# how do I remove the last bubbles in honey



## crofter (May 5, 2011)

Arno said:


> Hi, just seeing if anyone had any advice to get the last bubbles/scum out of honey.
> 
> At the moment we are straining through 100 micron mesh and then letting settle for a week prior to bottling (pouring off from the bottom). Anyone else have ideas on how to get the rim of honey out? It's around 17.5% moisture as well.
> 
> ...


It is probably wax particles and pollen that is slowly floating to the top.

By the way, your description of your screen is a _mixed metaphor_. It is either an X number micron or an X number mesh screen;

100 micron screen would be very very fine, while 100 mesh would be quite a coarse screen. This is what I think you have and it will indeed pass lots of what you see floating. Just keep skimming. 

If you let the pails sit for a week or so where it is quite warm the scum will float and be easier to skim off than after it is in bottles.


----------



## Tenbears (May 15, 2012)

Start with a cylinder that has the least surface area IE: a tall slender bottling tank. allow to stand in a warm place to settle, then cooler prior to bottling. 
Drain the clear honey from below the floating material into a separate bottling bucket. Use the remainder for yourself of bottle for reduced price sale. 

I use to have a 22 inch tall Graduated cylinder to which I attached a valve at the bottom. Placing the remainder of the honey in this for a few days got my waste down to about a pound. My volume is so great now I do not bother. Just keep adding honey and allowing it to settle over and over until I am done, them skim and bottle remainder for personal use.


----------



## aunt betty (May 4, 2015)

It's getting where educated honey buyers look for stuff floating in the honey to prove it's authentic. (raw)
Tenbears nailed it tho. 
Let your honey settle. We let ours settle in the dispensing bucket for two days. 
This one. https://www.farmandfleet.com/produc...7UgT4JRZdg9Ay6j-JK-8tTLf-Skll1yBxpRoCJczw_wcB

In general stuff either floats or sinks in honey. The bucket dispenses above the bottom so the stuff that sinks never gets in a bottle. 
Have to watch when you start getting low to avoid the floaties getting into the bottle or whatever.


----------



## Arno (Oct 23, 2015)

Hi All, thanks for your replies.

At the moment we're letting settle in a 400L tank for just over a week in 24 deg C. There is some small amount of sediment up the top, but not much.
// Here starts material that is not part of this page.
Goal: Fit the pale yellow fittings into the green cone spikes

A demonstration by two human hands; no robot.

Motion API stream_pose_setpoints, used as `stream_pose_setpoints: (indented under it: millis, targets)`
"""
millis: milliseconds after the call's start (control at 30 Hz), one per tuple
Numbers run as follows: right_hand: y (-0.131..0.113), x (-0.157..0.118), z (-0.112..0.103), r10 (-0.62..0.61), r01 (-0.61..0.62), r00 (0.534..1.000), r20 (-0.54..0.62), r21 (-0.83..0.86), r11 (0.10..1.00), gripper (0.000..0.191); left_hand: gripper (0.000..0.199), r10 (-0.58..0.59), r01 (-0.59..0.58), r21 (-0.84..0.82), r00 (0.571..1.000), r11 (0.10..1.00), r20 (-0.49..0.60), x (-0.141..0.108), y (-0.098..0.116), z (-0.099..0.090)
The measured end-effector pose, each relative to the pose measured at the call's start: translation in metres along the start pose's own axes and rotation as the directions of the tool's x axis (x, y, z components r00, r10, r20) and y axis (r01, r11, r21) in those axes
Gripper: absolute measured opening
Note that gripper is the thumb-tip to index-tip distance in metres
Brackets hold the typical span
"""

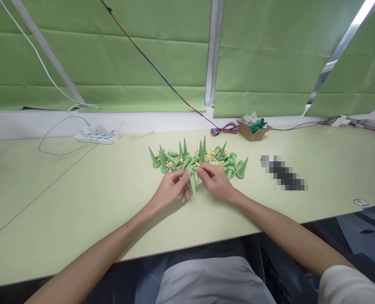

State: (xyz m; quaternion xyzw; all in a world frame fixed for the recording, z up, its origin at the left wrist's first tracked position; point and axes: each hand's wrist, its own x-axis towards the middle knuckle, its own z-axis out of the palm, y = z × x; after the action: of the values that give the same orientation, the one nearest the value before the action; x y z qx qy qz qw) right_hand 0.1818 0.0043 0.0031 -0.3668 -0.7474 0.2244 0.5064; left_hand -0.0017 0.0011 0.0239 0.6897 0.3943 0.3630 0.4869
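Observation:
My left hand (175, 185) pinches a green plastic spike (192, 185) by its wide collar, with the tapered point aimed down towards me. Close beside it, the thumb and forefinger of my right hand (215, 179) are pressed together at the collar. What they grip, if anything, is too small and too covered to make out. Just beyond both hands spreads a pile of similar green spikes (162, 160), some upright on their collars and others lying over. Small yellow pieces (210, 154) are scattered among them.
A small cardboard box (252, 133) with clear and dark green items stands at the back, beside a coiled red-and-blue cable (224, 129). A white power strip (97, 136) lies back left. To the right is a blurred-out dark object (284, 173). The table's front edge runs below my forearms.

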Motion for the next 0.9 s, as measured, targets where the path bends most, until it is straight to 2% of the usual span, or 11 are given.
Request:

The filter opening size is 100 micron, so quite small.


----------



## Beebeard (Apr 27, 2016)

after settling, spread a piece of plastic wrap across the surface of the honey, then pull it off. Takes a bit of practice not to slop it, but a thin layer of honey, which will contain the bubbles/wax/whatever, sticks to the plastic.


----------



## beepro (Dec 31, 2012)

I use a 4 framer extractor. When the honey is almost full to the bottom I open the honey gate and
start bottling through a double layer of fine sieve. The last remaining honey I put a big bowl under the
tip over on the side extractor with 2 chair stools underneath. The last drop of honey will be inside the bowl and wax
will be deposited on the side of the stainless extractor easier for cleaning. No issue with bubbles or wax bits.


----------



## Lburou (May 13, 2012)

We have customers clamoring for local honey, they have allergies. I explain that the extra pollen in that 'scum' (your word) is what they are after and we have set a 'few' jars aside for allergy sufferers. They smile and buy it all.


----------



## Gumpy (Mar 30, 2016)

Lburou said:


> We have customers clamoring for local honey, they have allergies. I explain that the extra pollen in that 'scum' (your word) is what they are after and we have set a 'few' jars aside for allergy sufferers. They smile and buy it all.


And that, my friends, is called "marketing"!


----------